#### ACTIVITY:
Where the string "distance" appears in a line of the data, show that line.

#### THE RECORDS:

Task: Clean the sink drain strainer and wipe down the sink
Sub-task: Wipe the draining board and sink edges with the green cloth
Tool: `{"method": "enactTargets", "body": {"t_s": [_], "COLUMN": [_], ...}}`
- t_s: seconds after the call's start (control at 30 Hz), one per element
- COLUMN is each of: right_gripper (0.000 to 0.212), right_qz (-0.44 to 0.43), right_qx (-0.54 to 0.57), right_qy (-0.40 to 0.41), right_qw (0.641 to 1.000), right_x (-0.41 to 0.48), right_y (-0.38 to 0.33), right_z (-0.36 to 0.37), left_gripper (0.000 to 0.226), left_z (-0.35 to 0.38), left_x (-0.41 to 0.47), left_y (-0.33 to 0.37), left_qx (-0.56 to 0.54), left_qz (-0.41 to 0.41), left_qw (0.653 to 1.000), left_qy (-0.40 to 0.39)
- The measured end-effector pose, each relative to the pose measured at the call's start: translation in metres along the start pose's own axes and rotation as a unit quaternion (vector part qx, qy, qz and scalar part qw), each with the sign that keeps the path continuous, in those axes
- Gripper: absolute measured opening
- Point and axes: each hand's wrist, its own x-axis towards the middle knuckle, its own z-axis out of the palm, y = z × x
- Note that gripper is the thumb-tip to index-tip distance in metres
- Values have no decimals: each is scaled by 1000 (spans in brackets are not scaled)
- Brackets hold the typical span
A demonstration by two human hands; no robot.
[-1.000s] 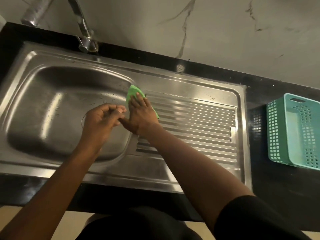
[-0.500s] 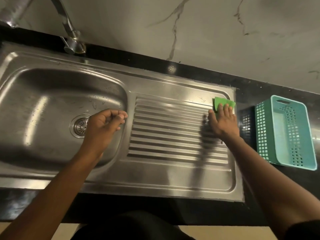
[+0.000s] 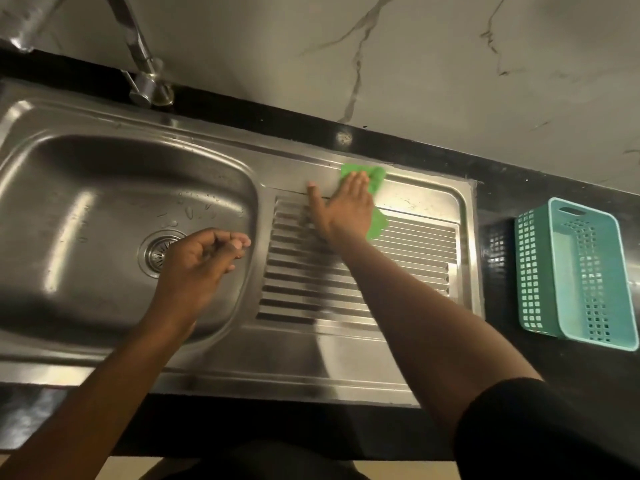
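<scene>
Teal plastic basket (image 3: 581,271) on black countertop (image 3: 554,358), below veined marble wall (image 3: 381,64).

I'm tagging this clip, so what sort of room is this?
Most likely a home kitchen: a stainless steel sink with a ribbed drainboard, a faucet on a black countertop, and a marble-look backsplash.

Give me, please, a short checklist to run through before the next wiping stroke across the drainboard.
1. Green cloth flat under the right hand: ok.
2. Ribbed drainboard free of objects: ok.
3. Left hand out of the cloth's path, curled above the basin: ok.
4. Drain strainer seated: ok; clean: cannot tell.
5. Teal basket off the sink, on the counter: ok.
6. Water droplets left in the basin: not ok.
</scene>
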Motion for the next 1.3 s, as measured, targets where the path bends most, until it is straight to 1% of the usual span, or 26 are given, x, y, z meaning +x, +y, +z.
{"method": "enactTargets", "body": {"t_s": [0.1, 0.17, 0.27, 0.3, 0.33, 0.37, 0.43, 0.5, 0.57, 0.63, 0.7, 0.8, 0.9, 0.93, 1.0, 1.07, 1.13, 1.2, 1.27, 1.3], "right_gripper": [96, 93, 83, 80, 78, 76, 71, 64, 59, 58, 54, 35, 37, 37, 32, 31, 41, 55, 67, 66], "right_qz": [-116, -174, -272, -298, -303, -285, -210, -133, -68, -33, -18, -7, 24, 15, -40, -109, -191, -267, -306, -319], "right_qx": [0, -6, -45, -70, -85, -88, -80, -90, -108, -109, -91, -66, -27, -11, 19, 45, 51, 33, 7, -1], "right_qy": [-29, -45, -59, -56, -51, -42, -14, 10, 7, -21, -41, -35, 16, 36, 59, 52, 21, -11, -23, -16], "right_qw": [993, 984, 959, 950, 948, 954, 974, 987, 992, 993, 995, 997, 999, 999, 997, 992, 980, 963, 952, 947], "right_x": [-14, -16, -7, -1, 5, 9, 15, 17, 15, 9, 6, 6, -5, -12, -25, -35, -45, -54, -55, -55], "right_y": [-46, -59, -24, -4, 16, 36, 81, 134, 179, 196, 192, 181, 167, 154, 115, 63, 14, -20, -27, -20], "right_z": [14, 19, 8, 2, -4, -12, -28, -44, -63, -77, -84, -82, -62, -52, -31, -10, 6, 17, 24, 25], "left_gripper": [14, 13, 14, 14, 14, 14, 14, 14, 16, 19, 21, 20, 19, 19, 17, 16, 16, 16, 15, 15], "left_z": [-2, -4, -2, -1, 1, 2, 3, 4, 6, 7, 6, 4, 2, 2, 4, 7, 11, 15, 15, 14], "left_x": [-4, -8, -10, -11, -12, -13, -14, -17, -18, -19, -17, -14, -11, -10, -8, -7, -6, -6, -8, -9], "left_y": [-1, 0, 1, 1, 1, 1, 1, -1, -4, -6, -6, -6, -6, -6, -4, 0, 5, 10, 14, 14], "left_qx": [0, 4, 9, 5, 1, -1, -7, -12, -22, -30, -33, -30, -24, -24, -18, -16, -21, -13, -3, -1], "left_qz": [-3, -2, 7, 7, 4, 2, 5, 6, -2, -6, -4, -4, -10, -14, -16, -14, -5, 11, 25, 29], "left_qw": [1000, 1000, 1000, 1000, 1000, 1000, 1000, 1000, 1000, 999, 999, 999, 1000, 1000, 1000, 1000, 1000, 1000, 1000, 1000], "left_qy": [11, 25, 28, 28, 27, 28, 30, 27, 17, 10, 10, 15, 15, 13, 5, -3, -3, 1, 3, 2]}}
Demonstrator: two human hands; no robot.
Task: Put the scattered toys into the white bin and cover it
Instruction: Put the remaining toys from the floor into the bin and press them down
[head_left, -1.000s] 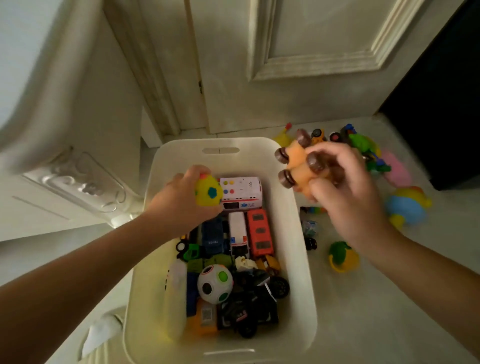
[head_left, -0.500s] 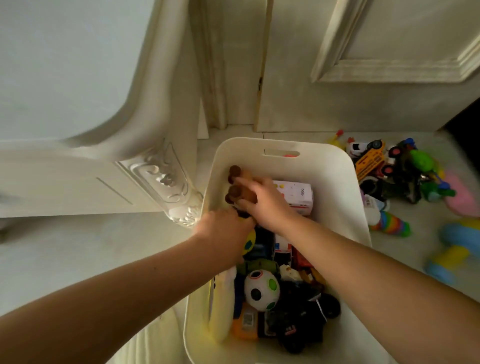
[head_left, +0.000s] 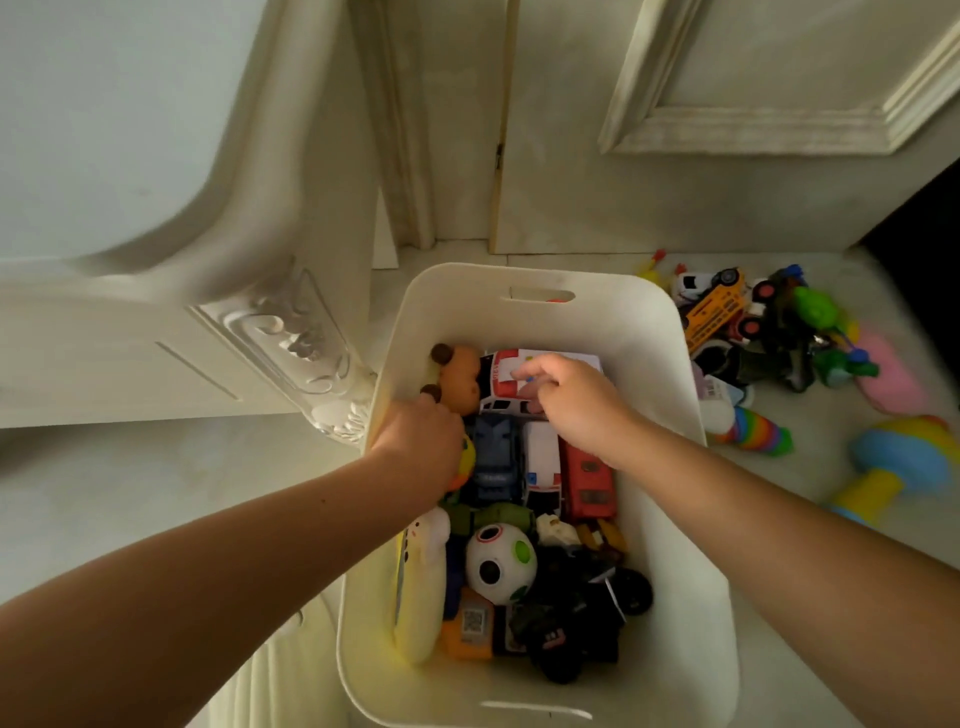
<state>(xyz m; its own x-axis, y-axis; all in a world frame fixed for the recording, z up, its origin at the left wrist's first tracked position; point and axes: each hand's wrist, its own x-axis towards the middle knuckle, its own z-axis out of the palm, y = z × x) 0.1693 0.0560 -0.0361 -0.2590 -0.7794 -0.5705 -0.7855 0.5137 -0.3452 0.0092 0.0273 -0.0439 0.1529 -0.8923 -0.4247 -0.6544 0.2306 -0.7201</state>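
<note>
Gripping the yellow ball (head_left: 468, 458), left hand (head_left: 421, 441) sits beside orange toy (head_left: 462, 379); right hand (head_left: 582, 410) slack.

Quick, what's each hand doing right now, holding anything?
Left hand: grips the yellow ball inside the white bin.
Right hand: loosely curled over the ambulance toy, holding nothing.

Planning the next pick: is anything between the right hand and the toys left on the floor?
Only the white bin's right wall: the right hand is inside the bin, the floor toys lie just outside it.
</note>
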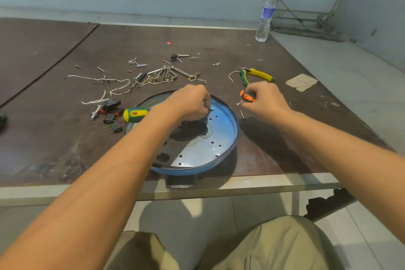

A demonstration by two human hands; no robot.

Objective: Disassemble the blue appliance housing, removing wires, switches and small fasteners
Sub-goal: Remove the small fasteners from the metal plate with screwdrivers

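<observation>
The round blue appliance housing (221, 138) lies flat near the table's front edge, its metal face dotted with small holes. My left hand (190, 103) hovers over its far side, fingertips pinching a small dark part at the surface. Just right of the housing's rim, my right hand (263, 99) grips a stubby orange-and-black screwdriver (247, 97). Removed white wires (98, 79), dark switches (112, 114) and loose screws (137, 62) lie scattered to the left and behind.
A green-yellow screwdriver (135, 114) lies left of the housing. Green-yellow pliers (257, 74) and hex keys (175, 72) lie behind it. A water bottle (266, 17) stands at the back right, a paper scrap (301, 82) to the right. My knees are below the table edge.
</observation>
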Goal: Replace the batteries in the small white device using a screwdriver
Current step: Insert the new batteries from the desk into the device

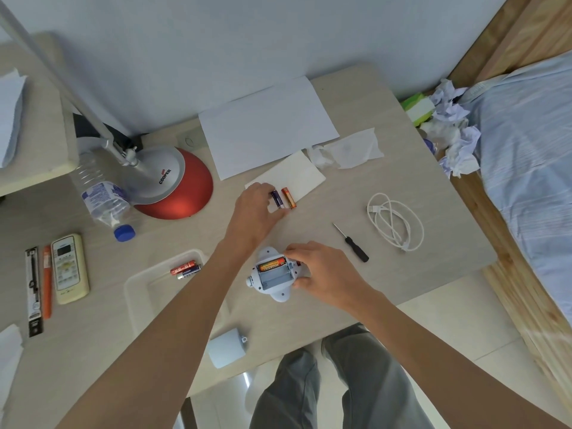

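**Second fresh cell about to go in**

Lowest in the frame, below centre, a pale blue-white cover (227, 351) lies loose on the desk (433, 230); it looks like the battery door, already off.

Just above it, at centre, the small white device (274, 275) rests back-up with its compartment open. One orange battery (271, 263) sits in the upper slot, while the lower slot is bare. The right hand (318, 274) pinches the device's right edge between thumb and fingers, steadying it. To the left, two cells (185, 269) lie in a shallow white tray (136, 292), probably the spent ones. Right of centre, the screwdriver (351, 243) lies untouched.

Further up, the left hand (258, 209) reaches to two batteries resting on a white card: its fingertips are closing on the purple battery (277, 199), but I cannot tell whether it is firmly gripped or lifted. The orange one (288, 198) lies just beside it.

The step in hand seems to be loading new cells. The next move calls for carrying the purple cell down, matching polarity to the empty slot, and pressing it in; afterwards come the cover and the screw.
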Demonstrator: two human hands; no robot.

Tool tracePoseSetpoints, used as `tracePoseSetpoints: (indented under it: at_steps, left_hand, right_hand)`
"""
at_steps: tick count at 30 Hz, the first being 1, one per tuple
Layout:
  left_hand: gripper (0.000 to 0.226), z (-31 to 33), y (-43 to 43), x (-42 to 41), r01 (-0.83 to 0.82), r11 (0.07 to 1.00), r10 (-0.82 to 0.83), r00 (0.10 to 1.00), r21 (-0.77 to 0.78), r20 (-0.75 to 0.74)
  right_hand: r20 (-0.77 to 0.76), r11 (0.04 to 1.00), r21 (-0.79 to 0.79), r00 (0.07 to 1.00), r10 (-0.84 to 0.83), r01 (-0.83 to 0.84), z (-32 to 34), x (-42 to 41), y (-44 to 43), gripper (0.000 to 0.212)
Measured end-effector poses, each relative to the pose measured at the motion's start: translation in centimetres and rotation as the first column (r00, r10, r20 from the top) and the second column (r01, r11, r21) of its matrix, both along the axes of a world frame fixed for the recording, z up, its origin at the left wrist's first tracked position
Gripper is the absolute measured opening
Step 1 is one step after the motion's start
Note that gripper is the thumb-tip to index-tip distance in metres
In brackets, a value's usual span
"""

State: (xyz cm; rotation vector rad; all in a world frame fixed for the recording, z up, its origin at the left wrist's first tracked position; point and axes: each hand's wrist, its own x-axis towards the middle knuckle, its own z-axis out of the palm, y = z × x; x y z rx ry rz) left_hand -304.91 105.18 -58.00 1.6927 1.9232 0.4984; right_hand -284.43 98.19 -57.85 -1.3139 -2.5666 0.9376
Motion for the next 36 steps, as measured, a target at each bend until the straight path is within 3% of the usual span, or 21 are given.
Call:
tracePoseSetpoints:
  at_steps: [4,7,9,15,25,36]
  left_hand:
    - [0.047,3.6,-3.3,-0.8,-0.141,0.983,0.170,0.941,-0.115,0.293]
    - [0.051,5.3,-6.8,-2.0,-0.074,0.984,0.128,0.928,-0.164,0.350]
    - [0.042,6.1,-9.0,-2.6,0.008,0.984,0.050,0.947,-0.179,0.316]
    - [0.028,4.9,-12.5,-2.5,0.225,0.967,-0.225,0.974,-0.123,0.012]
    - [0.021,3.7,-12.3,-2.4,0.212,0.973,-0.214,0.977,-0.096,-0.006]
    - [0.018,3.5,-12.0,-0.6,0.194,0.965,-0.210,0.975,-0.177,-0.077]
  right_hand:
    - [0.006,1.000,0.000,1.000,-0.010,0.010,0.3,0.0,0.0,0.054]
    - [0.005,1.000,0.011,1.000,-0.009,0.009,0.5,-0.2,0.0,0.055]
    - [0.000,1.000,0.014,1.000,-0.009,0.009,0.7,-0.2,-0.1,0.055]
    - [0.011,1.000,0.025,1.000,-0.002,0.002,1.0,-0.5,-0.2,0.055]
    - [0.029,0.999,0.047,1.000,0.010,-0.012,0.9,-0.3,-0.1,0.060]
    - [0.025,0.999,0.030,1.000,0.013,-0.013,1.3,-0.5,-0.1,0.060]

#### TASK SOLUTION:
- Note that gripper is the thumb-tip to index-tip distance in metres
Note that gripper is the thumb-tip to index-tip distance in metres

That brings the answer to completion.